Und wieso sollte es in Großgruppen anders laufen? - #6 24.09.2011 16:15 von
von denen die sich nicht wehren können
Es ist leichter von 100.000 Bürgern jeweils einen Euro zu kassieren, als von einem Millionär 100.000 Euro. Der kommt gleich mit Anwälten und Steuerberatern daher.
.
Die einfachen Steuer-Zahler-Bürger können sich nur sehr begrenzt wehren, da ihre Steuern und Abgaben festgeschrieben stehen und gleich einbehalten werden.
.
So zahlt die schweigende Masse alles was die "Eliten" verbocken. - #7 24.09.2011 16:40 von
Ansporn...
.. zu was denn ?
Zitat von sysop
Wann spornen soziale Unterschiede Menschen zu mehr Leistung an - wann vergiften sie eine Gesellschaft?
1. Wenn die oberen "Schichten" nicht ausbeuterisch agieren,
durch "vergiftende(n)"
a) Waffenhandel
b) Drogenhandel
c) Spekulationen mit Nahrungsmitteln
dann würden
2. "Untere" Schichten
weniger (?) Gebildete... Defizite durch Fleiß und
Motivation eher ausgleichen können.
3. Vor allem durch FREIE Medien wäre eine Manipulation
hin zur Verdummung nahezu ausgeschlossen.
Beispiel: Berichten Sie mal von 5 betrügenden Personen
aus dem HarzIV Bereich...
Und verschweigen Sie den Rest ! Dann sind
in der Sonntagszeitung... alle Betrüger
Bin gespannt, ob dieser naive Beitrag erscheint.
Ein sonniges, glückliches Wochenende ! - #8 24.09.2011 16:44 von R Panning
x
Sollte man meinen ABER: Schauen Sie sich doch an, was die Eliten und Politiker reden und tun.
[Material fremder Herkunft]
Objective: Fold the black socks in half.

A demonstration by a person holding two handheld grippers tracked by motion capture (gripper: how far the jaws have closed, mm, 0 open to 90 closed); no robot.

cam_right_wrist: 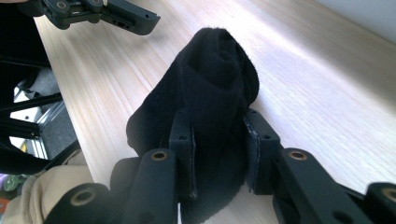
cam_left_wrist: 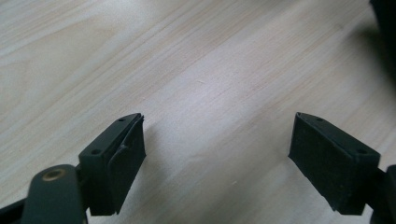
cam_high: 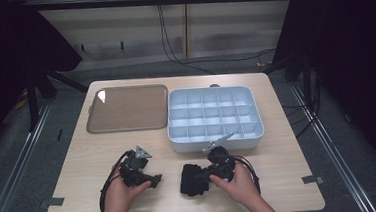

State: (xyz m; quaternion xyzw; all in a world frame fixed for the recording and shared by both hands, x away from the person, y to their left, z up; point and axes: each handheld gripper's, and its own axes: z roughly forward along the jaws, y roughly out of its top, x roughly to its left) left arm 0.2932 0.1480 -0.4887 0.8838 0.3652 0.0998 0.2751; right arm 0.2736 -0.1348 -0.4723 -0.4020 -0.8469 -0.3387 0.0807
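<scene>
Sock [cam_right_wrist: 210, 107], black, bunched, on the table [cam_high: 281, 179] near its front edge, pinched between the jaws of the right gripper [cam_right_wrist: 218, 154]; left gripper [cam_left_wrist: 217, 144] just left of it, jaws wide apart over bare wood, holding nothing; tray [cam_high: 126, 109] and divided bin [cam_high: 214, 118] farther back

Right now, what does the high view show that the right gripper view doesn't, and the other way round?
High view alone: the brown tray and the pale divided box at the table's far side, and both hands. Right gripper view alone: the right gripper with its jaws closed on the black cloth, pinching a fold. Both share the wooden table, the cloth, and the left gripper, open.
</scene>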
Die handeln aktiv dagegen.
Die Essenz daraus lautet:
Wir spielen Monopoly und man hat die Wahl entweder alle paar Jahre neu anzufangen und dann eine große neue Gleichmacherei zu veranstalten (jeder 40 Mark oder so) oder man verteilt schon während des Spiels um, damit es möglichst lange oder eben ewig dauert.
Die Frage ist jedoch dann: Warum überhaupt spielen, wenn keiner gewinnen kann?
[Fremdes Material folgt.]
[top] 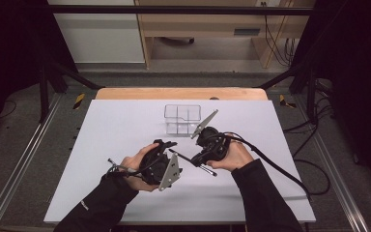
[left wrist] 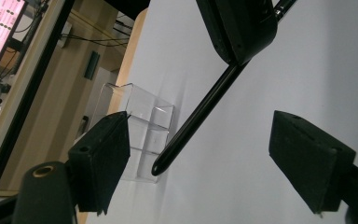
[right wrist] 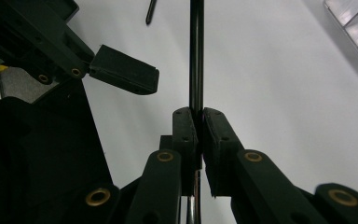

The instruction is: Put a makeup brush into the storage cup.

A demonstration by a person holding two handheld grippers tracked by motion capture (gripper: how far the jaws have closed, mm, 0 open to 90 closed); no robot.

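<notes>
Handover of a black pen [top: 192, 160] at the centre of the high view. Your right claw [right wrist: 196, 122] is clamped on the pen's shaft, jaws pressed flat against it from both sides. Your left claw [left wrist: 200, 154] stands wide open, with the pen's rounded tip lying between its two pads but touching neither.

To do this step well, bring the left claw forward so that the shaft sits squarely across both pads before you close. Keep the right claw clamped until the left has a firm hold, since a thin, smooth shaft will likely slip or pivot if it is pinched near its very end. Grip well back from the tip.

The left gripper view shows the gap on either side of the pen, and the clear divided box [left wrist: 140, 135] standing on the white counter [left wrist: 279, 84] beyond the tip, left of centre. The right gripper view shows the clamp itself in the lower middle and one left-claw pad [right wrist: 125, 69] at upper left, beside the shaft but apart from it. The high view places the box [top: 182, 119] above both hands, well clear of the pen.
</notes>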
Die Antwort wäre: Weil das Spiel ansich Spaß macht. Aber schauen Sie sich unsere Geschäftswelt und den Berufsalltag doch an. Wie viel % der Leute machen wirklich zum Broterwerb das, was ihnen Spaß macht und wieviele von denen die es tun können davon leben?
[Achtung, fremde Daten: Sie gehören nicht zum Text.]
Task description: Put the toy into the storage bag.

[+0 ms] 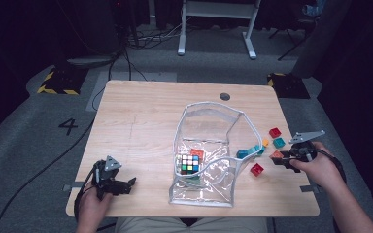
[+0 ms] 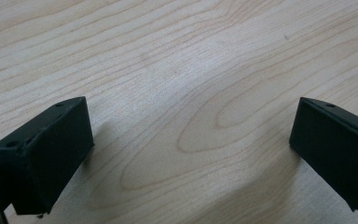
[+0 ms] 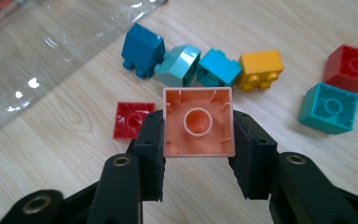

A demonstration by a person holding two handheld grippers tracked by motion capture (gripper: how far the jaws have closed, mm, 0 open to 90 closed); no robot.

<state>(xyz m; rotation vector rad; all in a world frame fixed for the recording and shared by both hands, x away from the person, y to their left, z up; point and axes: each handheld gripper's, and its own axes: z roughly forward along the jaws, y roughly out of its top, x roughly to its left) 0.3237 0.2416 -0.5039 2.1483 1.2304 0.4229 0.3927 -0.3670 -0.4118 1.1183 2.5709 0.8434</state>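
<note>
At the near left corner of the wooden table (image 1: pixel 141 111), the left gripper (image 2: pixel 191 154) rests low over bare wood with its jaws wide apart and nothing between them. At the near right, the right gripper (image 3: pixel 198 154) is clamped on an orange building brick (image 3: pixel 198 122), hollow underside facing its camera, lifted just above the tabletop. Just left of it lies a red brick (image 3: pixel 133 120). Left again, the clear zip pouch (image 1: pixel 201 191) lies open, a Rubik's cube (image 1: pixel 188 163) inside. Farther off sit a dark blue brick (image 3: pixel 142 49), two teal bricks (image 3: pixel 218 67), a yellow brick (image 3: pixel 261 68), another teal brick (image 3: pixel 329 108) and a second red brick (image 3: pixel 353 67).
</note>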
Vieleicht spielen wir ja das falsche Spiel? - #9 24.09.2011 16:45 von JohnBlank
Eurokrise ist Bankenkrise
Und jetzt wandern dank CDU, FDP, SPD und Grüne Millarden Euros nach Griechenland und dann weiter an die Banken.
Wie retten wir den Arsch der Bänker, wieder zieht die Demokratie den Schwanz ein.
Tolle Demokratie, vllt. sollte man sie abschaffen, viel Macht scheint sie ja nicht mehr zu haben *hahaha.
2011 - noch immer keine Finanztransaktionsteuer. Hut ab, tolle gemacht, lieber Bundestag.